Spherical Harmonics and $L_+$ and $L_-$ operators

I have the spherical harmonics $Y_{m}^{l}\left(\theta,\varphi\right)$ and I want to show that the operators $L^{\pm}$ act as "creation" and "annihilation" operators such that

$$L^{\pm}Y_{m}^{l}=\sqrt{l\left(l+1\right)-m\left(m\pm1\right)}Y_{m\pm1}^{l}$$

I'm quite sure that if I substitute all the definitions and proceed analitically I will end up after 3 or 4 pages of calculations with the right solution, but I'm wondering if there's a smarter and algebric way to demonstrate this equation.

Does anybody have at least an hint to follow?

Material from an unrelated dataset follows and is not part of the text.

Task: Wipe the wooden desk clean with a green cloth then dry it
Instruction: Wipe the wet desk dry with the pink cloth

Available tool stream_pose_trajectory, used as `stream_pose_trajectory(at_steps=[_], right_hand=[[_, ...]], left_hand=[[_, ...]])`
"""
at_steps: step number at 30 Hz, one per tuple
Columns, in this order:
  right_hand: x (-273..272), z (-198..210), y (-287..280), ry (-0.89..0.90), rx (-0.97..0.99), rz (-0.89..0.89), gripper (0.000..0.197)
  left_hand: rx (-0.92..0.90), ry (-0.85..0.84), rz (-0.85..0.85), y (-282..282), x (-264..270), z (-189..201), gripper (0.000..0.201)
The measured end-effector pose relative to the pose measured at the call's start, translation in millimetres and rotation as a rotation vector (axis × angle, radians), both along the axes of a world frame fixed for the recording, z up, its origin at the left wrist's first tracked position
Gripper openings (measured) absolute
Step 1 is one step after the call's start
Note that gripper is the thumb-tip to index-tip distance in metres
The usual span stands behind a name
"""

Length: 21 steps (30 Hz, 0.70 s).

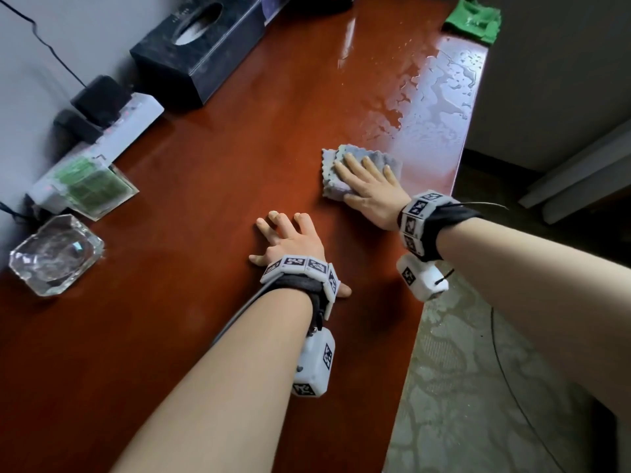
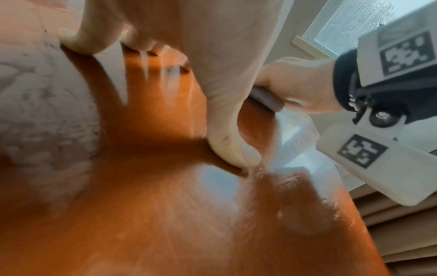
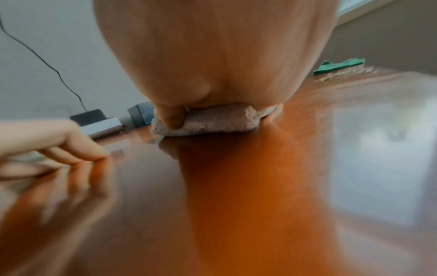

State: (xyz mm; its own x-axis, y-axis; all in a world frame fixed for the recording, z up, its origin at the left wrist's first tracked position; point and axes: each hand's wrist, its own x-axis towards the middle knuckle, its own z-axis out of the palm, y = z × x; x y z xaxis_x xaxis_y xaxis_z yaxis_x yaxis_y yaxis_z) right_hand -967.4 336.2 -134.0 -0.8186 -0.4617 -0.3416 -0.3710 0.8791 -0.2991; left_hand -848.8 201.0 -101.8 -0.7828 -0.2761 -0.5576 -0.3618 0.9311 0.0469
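Your right hand (image 1: pixel 370 189) is lying flat on a folded grey cloth (image 1: pixel 362 165), fingers straight and pressing it onto the wooden desk (image 1: pixel 205 206); in the right wrist view your thumb (image 3: pixel 173 119) is curving over the cloth's near edge. Just beyond those fingertips, water droplets (image 1: pixel 440 93) are beading on the desk surface out toward its far edge. The green cloth (image 1: pixel 474 18) is sitting crumpled well beyond your right hand, at the desk's far corner, touched by neither hand. Your left hand (image 1: pixel 290 244) is resting beside the right one, nearer to you, fingers spread and relaxed, tips bearing on the bare wood and holding nothing. Out past your left hand a glass ashtray (image 1: pixel 56 254) is sitting.
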Motion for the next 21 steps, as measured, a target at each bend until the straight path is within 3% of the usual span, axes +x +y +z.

Here's the definitions I used: Spherical Harmonics $$Y_{m}^{l}\left(\theta,\varphi\right)=\left(-1\right)^{m}\sqrt{\frac{\left(2l+1\right)}{4\pi}\frac{\left(l-m\right)!}{\left(l+m\right)!}}P_{l}^{m}(\cos\theta)e^{\imath m\varphi}$$ Legendre Functions $$P_{l}^{m}(x)=\frac{1}{2^{l}l!}\left(1-x^{2}\right)^{m/2}\left(\frac{d}{dx}\right)^{l+m}\left(x^{2}-1\right)^{l},$$

Operators $$L^{+} =L_{1}+\imath L_{2}=e^{\imath\varphi}\left(-\imath\frac{\partial}{\partial\theta}+\cot\theta\frac{\partial}{\partial\varphi}\right),$$ $$L^{-} =L_{1}-\imath L_{2}=e^{-\imath\varphi}\left(\imath\frac{\partial}{\partial\theta}+\cot\theta\frac{\partial}{\partial\varphi}\right),$$ $$L_{z} =\imath L_{3}=-\imath\frac{\partial}{\partial\varphi}.$$ Commutation relations $$\left[L_{z},\,L^{+}\right]=L^{+},$$ $$\left[L_{z},\,L^{-}\right]=-L^{-},$$ $$\left[L^{+},L^{-}\right]=2L_{z}.$$ Laplacian or Casimir Operator $$L^{-}L^{+} =L_{1}^{2}+L_{2}^{2}+\imath\left[L_{1},\,L_{2}\right],$$ $$L^{+}L^{-} =L_{1}^{2}+L_{2}^{2}-\imath\left[L_{1},\,L_{2}\right],$$ $$\mathbf{L}^{2}=L_{z}^{2}+L_{z}+L^{-}L^{+}.$$